PROBLEM DESCRIPTION:
Would you pull out every line of the material that contains the string "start"?

DATA BLOCK:

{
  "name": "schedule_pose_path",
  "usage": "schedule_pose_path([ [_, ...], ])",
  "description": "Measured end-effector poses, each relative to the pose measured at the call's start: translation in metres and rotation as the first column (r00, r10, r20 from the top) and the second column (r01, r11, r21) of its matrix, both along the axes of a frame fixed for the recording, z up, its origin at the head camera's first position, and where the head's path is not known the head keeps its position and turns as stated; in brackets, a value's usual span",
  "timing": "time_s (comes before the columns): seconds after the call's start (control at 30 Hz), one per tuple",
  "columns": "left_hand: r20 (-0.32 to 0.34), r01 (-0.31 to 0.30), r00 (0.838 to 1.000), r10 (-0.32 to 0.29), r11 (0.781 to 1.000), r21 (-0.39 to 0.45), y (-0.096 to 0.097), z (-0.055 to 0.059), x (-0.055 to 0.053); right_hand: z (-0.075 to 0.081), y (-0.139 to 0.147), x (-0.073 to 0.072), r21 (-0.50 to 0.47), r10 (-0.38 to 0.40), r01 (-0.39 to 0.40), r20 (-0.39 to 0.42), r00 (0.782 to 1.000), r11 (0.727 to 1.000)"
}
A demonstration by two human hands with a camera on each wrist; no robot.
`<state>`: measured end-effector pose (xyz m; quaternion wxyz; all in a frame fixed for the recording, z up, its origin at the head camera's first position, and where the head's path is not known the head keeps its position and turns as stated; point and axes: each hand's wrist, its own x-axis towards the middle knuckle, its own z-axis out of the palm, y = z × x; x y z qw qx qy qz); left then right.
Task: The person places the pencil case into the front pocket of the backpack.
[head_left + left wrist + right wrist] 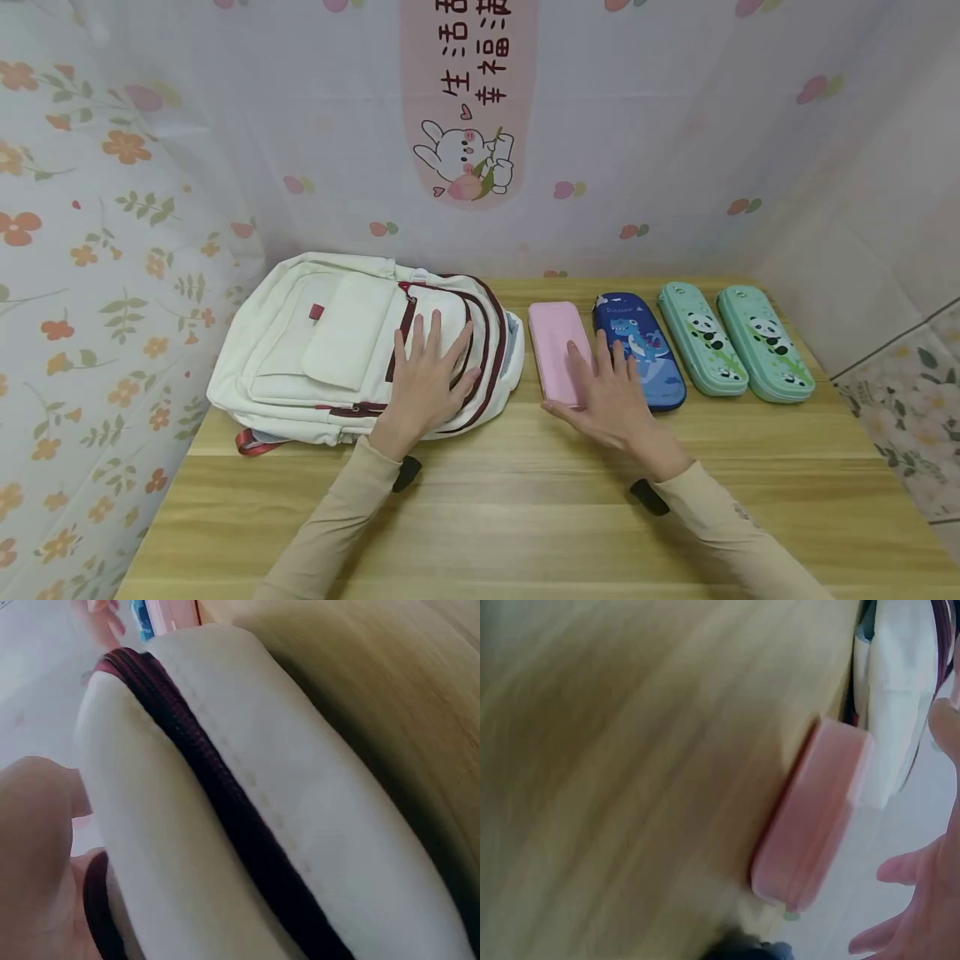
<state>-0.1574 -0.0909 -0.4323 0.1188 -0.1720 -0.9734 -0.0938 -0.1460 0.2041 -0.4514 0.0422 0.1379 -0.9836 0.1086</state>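
A cream backpack (281,337) with dark red zips lies on the left of the table. Fingers spread, my left hand (426,383) rests on its front pocket; the left wrist view shows the backpack's side (169,817) close up. To the right lies a pink pencil case (553,342), and beside it a dark blue dinosaur pencil case (665,379). My right hand (611,398) hovers over these two with fingers extended, partly covering both. In the right wrist view a gap shows between the pink pencil case (810,817) and that hand (926,900).
Two mint-green panda pencil cases (693,312) (757,321) lie side by side at the right. The wooden table (510,517) meets a printed curtain (645,150) behind and a floral one (97,292) at left. A red strap loop (255,443) sticks out under the backpack.
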Motion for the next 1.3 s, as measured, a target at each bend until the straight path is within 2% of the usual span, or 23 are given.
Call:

FINISHED TASK:
  "description": "Measured end-effector poses, each relative to the pose measured at the call's start: translation in metres and rotation as the first column (r00, r10, r20 from the top) and the second column (r01, r11, r21) of its matrix, both along the axes of a frame fixed for the recording, z up, its origin at the head camera's first position, and where the head's path is not known the head keeps its position and turns as stated; in brackets, a value's usual span",
  "timing": "time_s (comes before the columns): seconds after the call's start (control at 30 Hz), one per tuple",

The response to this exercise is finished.